Полученные фрагменты были амплифицированы с помощью праймеров,

специфичных к адаптерам, и гибридизованы с биотинилированными

специфическими зондами (NimbleGen SeqCap EZ Choice MedExome; Roche) в

течение 28 ч при температуре 47°С. В одной реакции были объединены два ДНК-

образца. Биотинилированные гибриды зондов-ДНК были выделены и очищены

стрептовидиновыми конъюгированными магнитными частицами, проведена вторая

амплификация и качественная оценка полученной ДНК-библиотеки (TapeStation

4200; Agilent Technologies). С целью удаления нецелевых фрагментов

амплификации и димеров адаптеров ДНК-библиотека была повторно очищена с

использованием магнитных частиц AMPureXP Beads (рис.1). Оценка конечной

концентрации приготовленной библиотеки была проведена на приборе Quantus с

использованием коммерческого набора QuantiFluor® dsDNA System (Promega).

Полученная ДНК-библиотека была иммобилизирована на поверхность проточной

ячейки.
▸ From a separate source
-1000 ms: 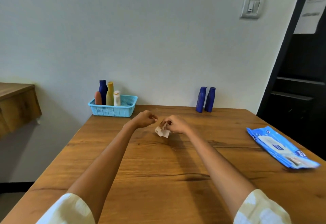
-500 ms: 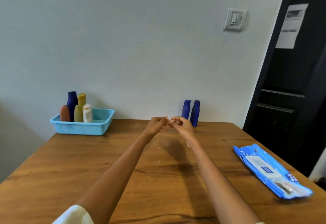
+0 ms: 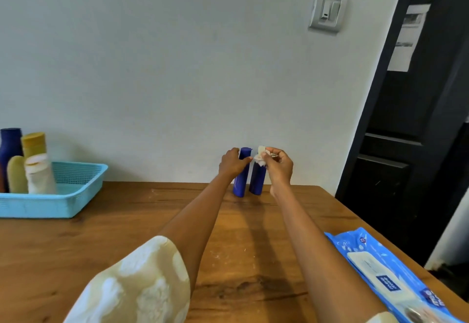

Секвенирование проводилось на платформе Illumina с использованием

проточной ячейки Standard Flow Cell и реагентов MiSeq Reagent Kit v2 300 (2x150

cycles).

 

Рис.1

Общая оценка качества отсеквенированной ДНК

Для начальной оценки качества были использованы стандартные методы, такие

как FastQC и оценка профиля кмеров программами Jellyfish and KraTER. Оценка

качества не показало никаких проблем с качеством отсеквенированных ридов ДНК

для обоих образцов. Картинки не приводятся так как не являются

информативными.

Для первого образца (дальше M, большая мумия «Мария») было отсеквенировано

113.4М ридов, для второго образца (дальше W, малая мумия «WaWita») было

отсеквенировано 22.9М ридов.

Следующим шагом была очистка отсеквенированных ридов от различных

технических последовательностей, которые будут мешать дальнейшему анализу.

Для этого была использована программа Cookiecutter. После очистки осталось

113.3M (99%) ридов и 22.8M (99%) ридов соответственно для M и W.